Code comments should help you and other developers understand the code. Or “why project code standards can result in unwanted behaviors”

The purpose of commenting your code is to help you and other developers that come after you to understand the code. If a code comment doesn’t offer anything in addition to the code itself then it’s pointless and just adds noise.

Method and variable naming is also important, a descriptive method name shouldn’t need copious additional inline comments if it already describes what it does. Obviously you don’t want the extreme and have a method name that’s hundreds of characters long. Be sensible.
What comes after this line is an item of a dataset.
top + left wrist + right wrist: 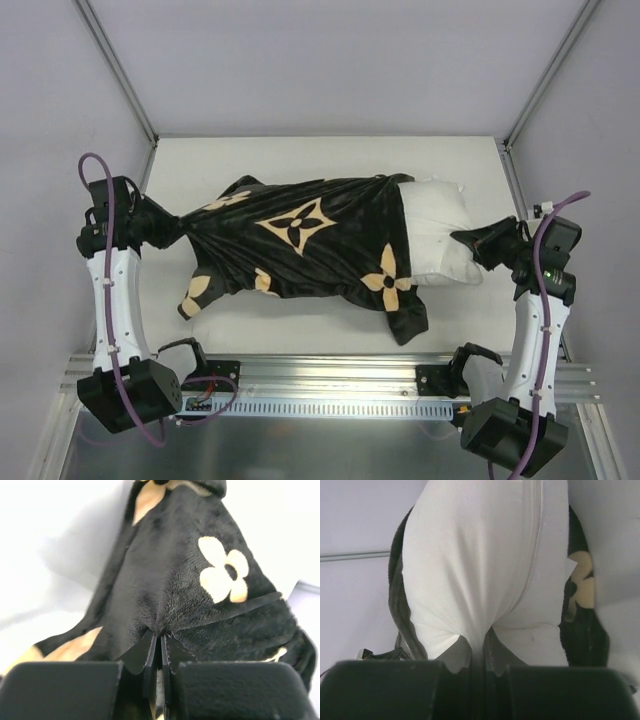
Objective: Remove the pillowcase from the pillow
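Pillowcase (300,245) fabric, black with tan flowers, stretches across the middle of the bench (330,165), covering most of the pillow (440,235), whose white end sticks out toward the right edge. The left jaws are clamped on a bunched end of the pillowcase near the left edge; the right jaws are pinched shut on the pillow's bare end.

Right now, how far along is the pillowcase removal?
Done: one end of the pillow is bare, out of the pillowcase. In hand: left tool shut on the pillowcase's bunched end, right tool shut on the pillow. Left: most of the pillow is covered; pull them apart.
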Available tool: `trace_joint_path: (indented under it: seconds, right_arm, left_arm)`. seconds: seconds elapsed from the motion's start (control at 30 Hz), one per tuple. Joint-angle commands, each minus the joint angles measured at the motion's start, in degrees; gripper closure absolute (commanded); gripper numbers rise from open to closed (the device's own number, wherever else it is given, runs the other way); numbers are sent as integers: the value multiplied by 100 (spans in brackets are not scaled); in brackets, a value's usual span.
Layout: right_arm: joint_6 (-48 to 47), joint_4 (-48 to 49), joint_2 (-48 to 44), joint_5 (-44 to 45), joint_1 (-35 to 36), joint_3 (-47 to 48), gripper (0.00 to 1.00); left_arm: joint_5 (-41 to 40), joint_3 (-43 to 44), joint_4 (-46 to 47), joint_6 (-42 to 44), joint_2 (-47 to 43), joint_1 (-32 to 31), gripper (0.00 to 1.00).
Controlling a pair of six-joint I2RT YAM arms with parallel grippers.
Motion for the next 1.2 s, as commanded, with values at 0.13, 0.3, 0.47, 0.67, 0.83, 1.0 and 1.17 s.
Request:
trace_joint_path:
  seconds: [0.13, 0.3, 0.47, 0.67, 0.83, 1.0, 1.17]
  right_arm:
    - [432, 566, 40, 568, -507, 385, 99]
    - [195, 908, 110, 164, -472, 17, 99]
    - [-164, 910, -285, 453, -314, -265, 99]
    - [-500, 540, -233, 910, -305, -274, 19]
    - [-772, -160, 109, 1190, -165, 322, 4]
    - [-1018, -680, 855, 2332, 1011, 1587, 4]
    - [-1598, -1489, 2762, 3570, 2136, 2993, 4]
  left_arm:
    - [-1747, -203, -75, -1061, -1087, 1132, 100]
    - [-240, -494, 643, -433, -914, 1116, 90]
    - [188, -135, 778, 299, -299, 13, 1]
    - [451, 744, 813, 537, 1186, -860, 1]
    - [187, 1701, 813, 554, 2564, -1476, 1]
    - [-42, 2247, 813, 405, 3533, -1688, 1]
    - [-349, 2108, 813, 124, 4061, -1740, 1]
I often come back to these 2 Twitter posts that illustrate how inline comments that state the obvious are useless:

Another one making the same point:

There’s many reasons why developer’s comments add little value. The main reason is probably just not putting in the effort and time to write something that’s useful. There’s another reason though that leads to documentation that looks exactly like this:

/**
 * This method retrieves an Account.
 * @param accountId the account id
 * @return the Account
 */
public Account retrieveAccountById(String accountId){
    // code here
}

First, the name of the method, the parameter and the return type tell you a lot about the purpose of this method. So why would anyone take the time to write “This method retrieves an Account” that clearly just repeats what the code already says?

Have you ever seen statements like these:

  • Every Class must have JavaDoc that describes the Class
  • Every method must have JavaDoc that describes the method and it’s parameters

This is an example where standards encourage unexpected or unwanted behaviors. The intent of both of these statements is good. In most cases it is beneficial to have documentation that helps others understand what the code is and what is does. There is a point however that if you’ve named your method, it’s parameters and it’s return clear enough, there isn’t anything left to say in the documentation for the method.
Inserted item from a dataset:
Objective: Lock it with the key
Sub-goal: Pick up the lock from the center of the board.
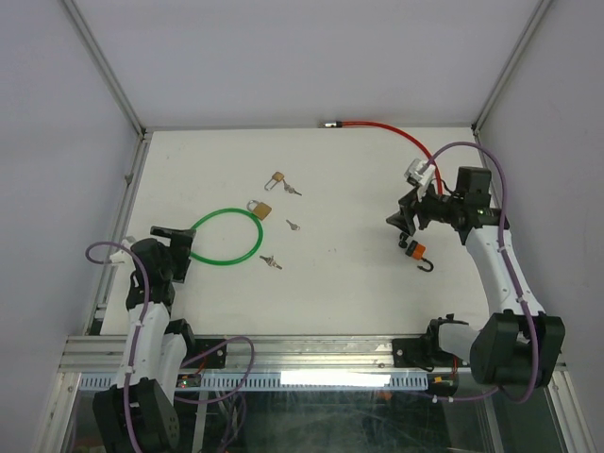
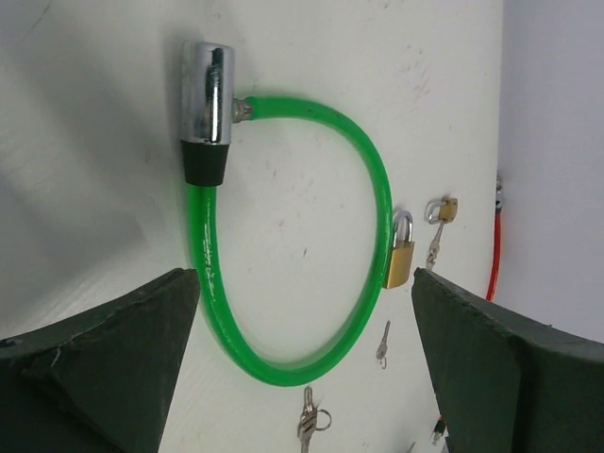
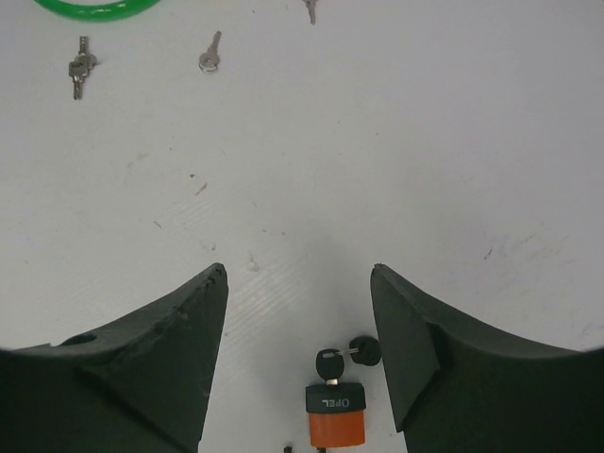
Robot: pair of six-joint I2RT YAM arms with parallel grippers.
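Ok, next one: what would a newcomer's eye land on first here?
The green cable loop lies left of centre, in front of the left arm's open jaws. A red cable runs along the back edge and curves toward the right arm, with an orange lock on the table by that arm's jaws. Brass padlocks and keys lie scattered mid-table.

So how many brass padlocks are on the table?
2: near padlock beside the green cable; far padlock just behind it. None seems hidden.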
“But the code standards say we must write JavaDocs, so I have to write something!”

Standards and rules are established for a purpose, but they have to add value. Be flexible. If something doesn’t add value, you shouldn’t follow it blindly. Do what makes sense.

Good code feels good, bad code feels bad : Trust your instincts

There’s been many attempts over the years to measure code quality with quantifiable metrics, such as cyclometric complexity (a measure of complexity caused by nested conditional branches). An experienced developer who has seen good code and bad code will have an instinctive feeling whether code is good or bad. Gut feel is valuable because it’s almost always right. If you look at code and it feels wrong, you’re probably right. Based on experience, you get a feeling that something’s not right. The difficult part is nailing down what’s not right, and then refactoring to make it better.
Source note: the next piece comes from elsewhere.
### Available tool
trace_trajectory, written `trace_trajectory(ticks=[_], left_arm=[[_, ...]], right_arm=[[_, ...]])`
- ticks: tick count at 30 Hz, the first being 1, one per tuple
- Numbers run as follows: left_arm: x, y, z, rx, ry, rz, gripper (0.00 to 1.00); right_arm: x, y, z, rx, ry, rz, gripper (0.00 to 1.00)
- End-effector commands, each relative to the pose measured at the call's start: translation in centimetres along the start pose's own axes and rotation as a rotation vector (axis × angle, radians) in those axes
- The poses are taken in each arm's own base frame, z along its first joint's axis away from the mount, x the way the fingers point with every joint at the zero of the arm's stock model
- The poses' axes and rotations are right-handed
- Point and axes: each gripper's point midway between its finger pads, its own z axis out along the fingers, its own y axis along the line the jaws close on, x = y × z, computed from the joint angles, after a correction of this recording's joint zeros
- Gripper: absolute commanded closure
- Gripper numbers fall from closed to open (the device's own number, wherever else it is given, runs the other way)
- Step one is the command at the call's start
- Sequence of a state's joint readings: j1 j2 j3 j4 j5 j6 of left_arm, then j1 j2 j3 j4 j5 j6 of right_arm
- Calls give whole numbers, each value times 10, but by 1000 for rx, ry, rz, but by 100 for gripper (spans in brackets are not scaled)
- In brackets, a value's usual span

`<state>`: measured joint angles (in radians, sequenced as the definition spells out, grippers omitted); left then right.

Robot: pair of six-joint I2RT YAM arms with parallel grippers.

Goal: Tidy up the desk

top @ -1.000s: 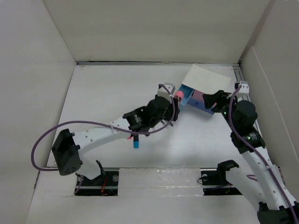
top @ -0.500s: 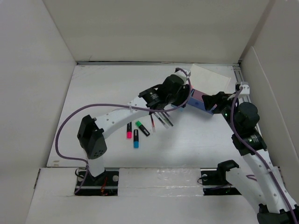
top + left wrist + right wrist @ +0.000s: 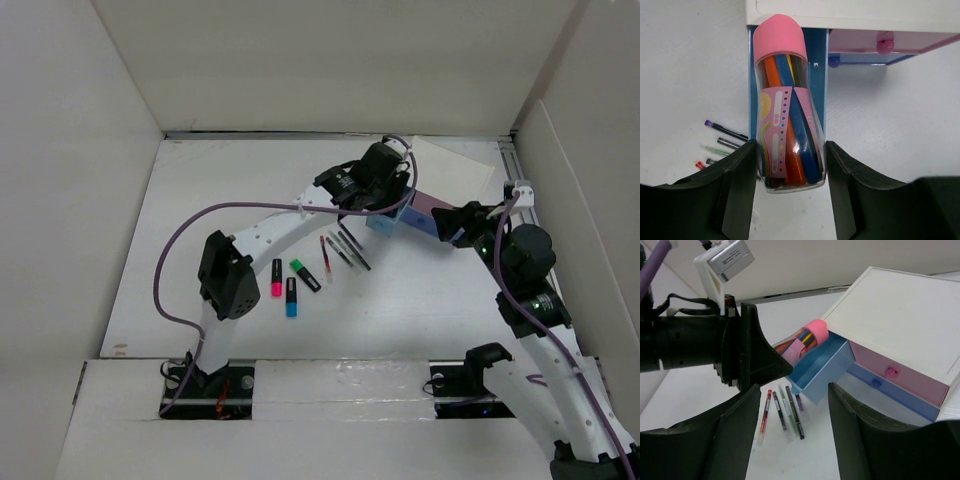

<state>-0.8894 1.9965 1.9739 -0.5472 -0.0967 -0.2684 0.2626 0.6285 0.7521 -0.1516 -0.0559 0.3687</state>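
Note:
My left gripper [image 3: 393, 196] is shut on a clear tube with a pink cap [image 3: 787, 100], full of coloured pens. It holds the tube over the open blue drawer [image 3: 822, 367] of the small white drawer box [image 3: 452, 170], cap toward the box. The tube also shows in the right wrist view [image 3: 802, 340], slanting into the drawer's mouth. My right gripper [image 3: 462, 218] is open and empty, hovering just in front of the box. The white desk [image 3: 220, 210] carries the loose things.
Several thin pens [image 3: 340, 250] lie side by side in front of the open drawer. A pink highlighter [image 3: 276, 278], a green one [image 3: 304, 275] and a blue one [image 3: 291, 298] lie left of them. White panels wall the desk on its sides.
My left arm has stretched toward the drawer box, carrying the tube back and right over the open blue drawer. The pens and highlighters it hid now show. The right arm has barely moved.

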Motion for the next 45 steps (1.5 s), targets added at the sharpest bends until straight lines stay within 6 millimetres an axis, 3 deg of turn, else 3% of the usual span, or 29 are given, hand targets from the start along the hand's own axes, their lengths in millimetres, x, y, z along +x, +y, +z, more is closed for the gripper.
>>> trace_trajectory(ticks=[1,5,16,21,29,33,36,39,43,44,45], left_arm=[[-26,2,-7,4,-43,17,100],[-21,3,6,-12,-5,31,100],[-27,7,1,13,-3,36,100],[-31,14,12,39,3,11,90],[-43,2,24,91,-32,3,88],[-46,-1,25,105,-46,2,77],[-46,-1,24,108,-51,-4,59],[-54,-1,12,110,-85,-12,47],[-84,-2,-26,117,-200,-15,30],[-84,-2,-29,118,-205,-14,23],[-88,-2,-34,119,-217,-9,22]], right_arm=[[-7,5,-1,-21,-28,-15,38],[-11,3,-3,-3,-37,-25,38],[-9,3,-2,-7,-37,-18,38],[-6,5,-2,-20,-34,-9,38],[-4,4,0,-22,-33,-4,38],[-2,3,1,-17,-28,-4,38],[-1,3,2,-20,-25,-2,38],[1,3,3,-19,-21,-4,38],[2,2,5,-17,-18,-4,38],[1,2,5,-17,-20,-4,38],[1,2,5,-17,-20,-2,38]])
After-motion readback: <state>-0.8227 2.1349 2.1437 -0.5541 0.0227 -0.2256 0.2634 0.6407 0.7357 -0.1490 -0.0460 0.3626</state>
There’s been a number of best practice principals established over the past decades of software development that have stood the test of time, and are widely accepted. There are many other ideas and concepts that are topics for hot debate, but these few core ideas seem to be largely accepted by most developers.

In order to understand what it is we’re aiming for, I’ll take a stab at defining what I consider to be the core qualities of good quality code. Quality code is:

  • easy to read, and easy to understand
  • easily testable (with unit tests)
  • easy to fix, and easy to modify

You could expand this list with many other factors, but I think these distill the essence of high quality code. There’s a direct relationship between these qualities and the complexity of the code too. Remember cyclometric complexity measures the complexity of code based on number of branches – code that has a high number of nested branches with a high cyclometric complexity count would probably fail all the above qualities: deeply nested conditional code is usually difficult to read and understand, hard to test, and also usually hard to fix and modify.

As a broad generalized statement, simple code is usually high quality code, complex code is usually poor quality (based on the factors above).

The problem is, it’s not easy to write simple code, it takes time, effort and experience. It’s pretty easy to write complex code, but simple code usually takes considerably more time and effort. Without thought and attention, even as you work on simple code over time, there’s a danger that the code becomes more complicated the more changes are made to it. It takes effort to keep code simple, to keep it from deteriorating over time.

Best Practices for Writing Quality Code

There’s a number of established best practices in software development, many of which if followed help you towards writing code that achieves the 3 points above (easy to read, easy to test, easy to fix). Bob Martin in his book Agile Software Development, Principles, Patterns, and Practices, captures a number of these in the SOLID mnemonic:

  • Single Responsibility Principal
  • Open Closed Principal
  • Liskov Substitution Principal
  • Interface Segregation Principal
  • Dependency Inversion Principal

Other popular industry best practices include DRY (Don’t Repeat Yourself), and the YAGNI (You Ain’t Gonna Need It) idea also contribute and guide you towards developing simple, quality code.

Many of these concepts are deeply rooted in the first of the SOLID principals, the Single Responsibility Principal. If you have a Class that ‘does one thing and does it well’ (another common way this principal is expressed), or a method that does one thing, this code is typically easy to read, easy to test and easy to fix.

Many other best practices and guidelines tend to result indirectly in achieving the same desirable results. In many cases regardless of the approach or best practice followed, the ultimate result is code that does one thing and does it well. Code with this ultimate quality meets the criteria of easy to read, easy to test and easy to fix.